Ce soutien public au franchissement du « tabou de la gestion territoriale » n’est d’ailleurs pas spécifiquement urbain. Dans leurs travaux sur les « politiques territoriales alternatives », Vincent Béal et Max Rousseau (2014 ; 2015) soulignent que les villes moyennes et les zones rurales comptent parmi les plus concernées et affectées par le développement de politiques locales néolibérales et par le développement des métropoles. Inclure le cas de Belfort- Montbéliard nous permet de rester attachés à cette réalité, en ne nous concentrant pas exclusivement sur les grandes villes. Or, la production de politiques alternatives, que ce soit dans les espaces urbains ou ruraux, implique le soutien et l’intéressement des organisations syndicales dans la création desdites alternatives. Un même schéma semble en effet à l’œuvre : les organisations syndicales sont déjà présentes, œuvrent déjà pour les salariés et la population, même discrètement43, et constituent une ressource potentielle pour la construction de politiques territoriales ne se limitant pas à la formule « Compétitivité, Attractivité, Métropolisation, Excellence ».

Appuyer le développement d’une territorialisation de l’action syndicale est également une manière de dépasser une opposition ville (faste)/rural (pauvre) (Guilluy, 2014) qui masque l’existence de rapports de classe et d’inégalités structurelles dans tous les territoires44.

43 Voir l’article très éclairant de Raphaëlle Besse Desmoulières (2019), « A l’union locale CGT de Saint-Girons,

‘on en arrive à faire le travail de l’Etat’ », Le Monde, 12 mars.

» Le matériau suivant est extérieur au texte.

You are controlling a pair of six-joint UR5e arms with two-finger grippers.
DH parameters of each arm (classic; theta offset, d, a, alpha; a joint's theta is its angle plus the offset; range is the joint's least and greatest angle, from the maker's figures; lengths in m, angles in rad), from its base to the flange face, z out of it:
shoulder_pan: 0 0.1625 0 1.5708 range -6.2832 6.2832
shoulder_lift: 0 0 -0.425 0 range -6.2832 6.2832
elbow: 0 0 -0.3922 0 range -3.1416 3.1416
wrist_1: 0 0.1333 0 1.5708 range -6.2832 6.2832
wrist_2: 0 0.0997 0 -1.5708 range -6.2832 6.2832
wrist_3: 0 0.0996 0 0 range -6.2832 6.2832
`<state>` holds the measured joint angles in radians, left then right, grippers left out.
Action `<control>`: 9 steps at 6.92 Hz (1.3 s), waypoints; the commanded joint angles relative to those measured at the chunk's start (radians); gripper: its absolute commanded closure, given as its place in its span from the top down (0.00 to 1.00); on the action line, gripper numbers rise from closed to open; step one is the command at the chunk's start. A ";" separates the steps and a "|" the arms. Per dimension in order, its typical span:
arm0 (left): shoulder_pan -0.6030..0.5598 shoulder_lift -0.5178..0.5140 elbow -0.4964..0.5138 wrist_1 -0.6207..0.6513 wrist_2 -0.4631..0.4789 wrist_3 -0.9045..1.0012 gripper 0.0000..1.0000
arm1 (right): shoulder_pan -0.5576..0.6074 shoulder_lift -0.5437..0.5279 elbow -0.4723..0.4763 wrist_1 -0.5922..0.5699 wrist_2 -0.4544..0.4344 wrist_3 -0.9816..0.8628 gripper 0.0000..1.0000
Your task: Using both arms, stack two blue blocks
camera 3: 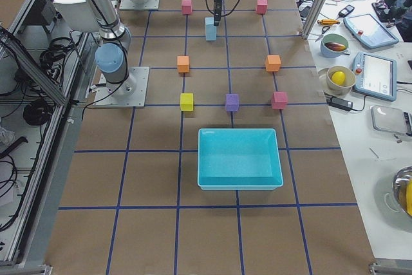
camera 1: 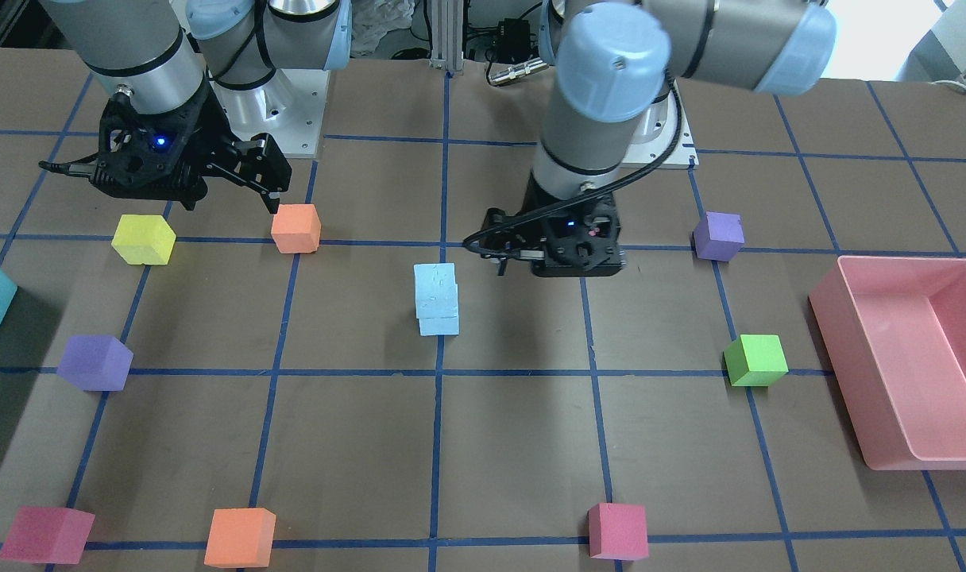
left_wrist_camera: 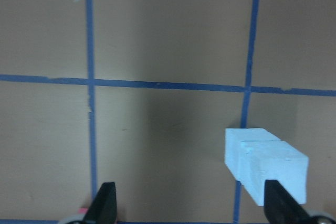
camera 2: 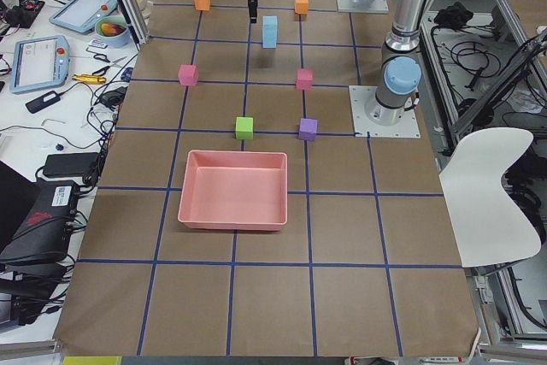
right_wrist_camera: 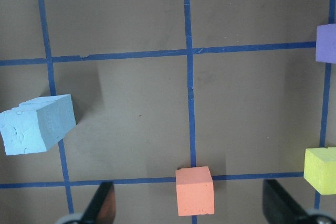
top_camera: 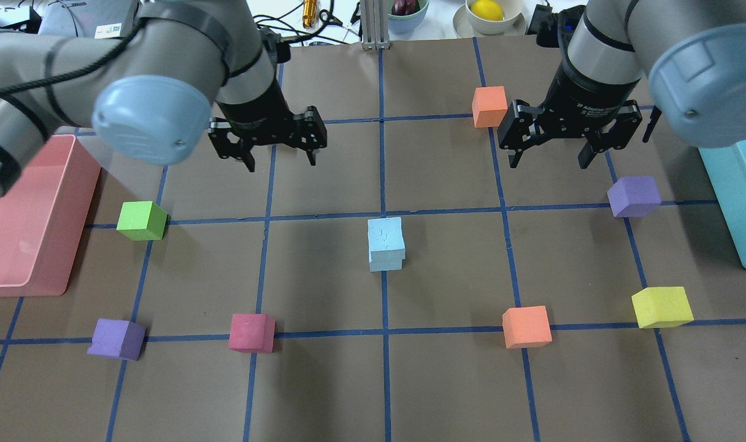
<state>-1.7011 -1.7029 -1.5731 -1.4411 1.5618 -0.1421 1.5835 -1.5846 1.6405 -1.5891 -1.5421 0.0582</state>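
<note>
Squarely in the middle of the desk (top_camera: 324,380), well away from every edge, the two blue blocks (top_camera: 386,244) stand stacked. They are matte, pale cubes with pitted, scuffed faces, and the upper one sits slightly askew on the lower. The desk is flat brown sheet crossed by blue tape lines. The left arm (top_camera: 134,73) bends in from the left edge, its left gripper (top_camera: 281,164) pointing down, fingers spread and empty. The right arm (top_camera: 655,37) mirrors it, the right gripper (top_camera: 548,164) likewise released, holding nothing.
</note>
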 commanded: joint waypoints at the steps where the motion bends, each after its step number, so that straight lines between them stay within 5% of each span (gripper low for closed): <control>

La ville, et a fortiori la métropole, compte sa part de travailleurs précaires, de populations pauvres, comme dans la métropole parisienne où la dynamique globale d’embourgeoisement s’accompagne d’une très grande division de l’espace social (par quartier, par blocs de rue parfois) qui débouche sur une concentration spatiale des difficultés sociales (Clerval, Delage, 2014). Le monde rural est tramé de son côté par des rapports de classe (Bruneau, Rénahy, Mischi, 2018), face auxquels le travail syndical est une réalité tangible, même s’il rencontre d’importantes difficultés (Mischi, 2016). A Bordeaux, notre enquête montre d’ailleurs comment des revendications syndicales nées dans les zones les plus rurales du territoire métropolitain sont progressivement associées à des revendications territoriales d’envergure métropolitaine. La territorialisation de l’action syndicale peut alors être pensée comme une manière de rappeler la persistance d’intérêts de classe au sein des populations urbaines et rurales, et de dépasser une opposition souvent stérile, masquant difficilement d’autres préoccupations (comme celle d’opposer les « blancs » des campagnes aux « immigrés » des villes). Bien évidemment, l’action syndicale ne peut être pensée exactement sur le même modèle d’un territoire à l’autre : comme nous avons tenté de le démontrer dans notre rapport, la métropolisation présente, à elle seule, une mosaïque de configurations politiques, qui mettent à rude épreuve la détermination a priori de modes d’action reproductibles. Mais s’engager dans une forme de casuistique territoriale, en lien avec les combats économiques et sociaux locaux, peut se présenter comme une aventure tout à fait stimulante pour des organisations syndicales en manque de solutions nouvelles.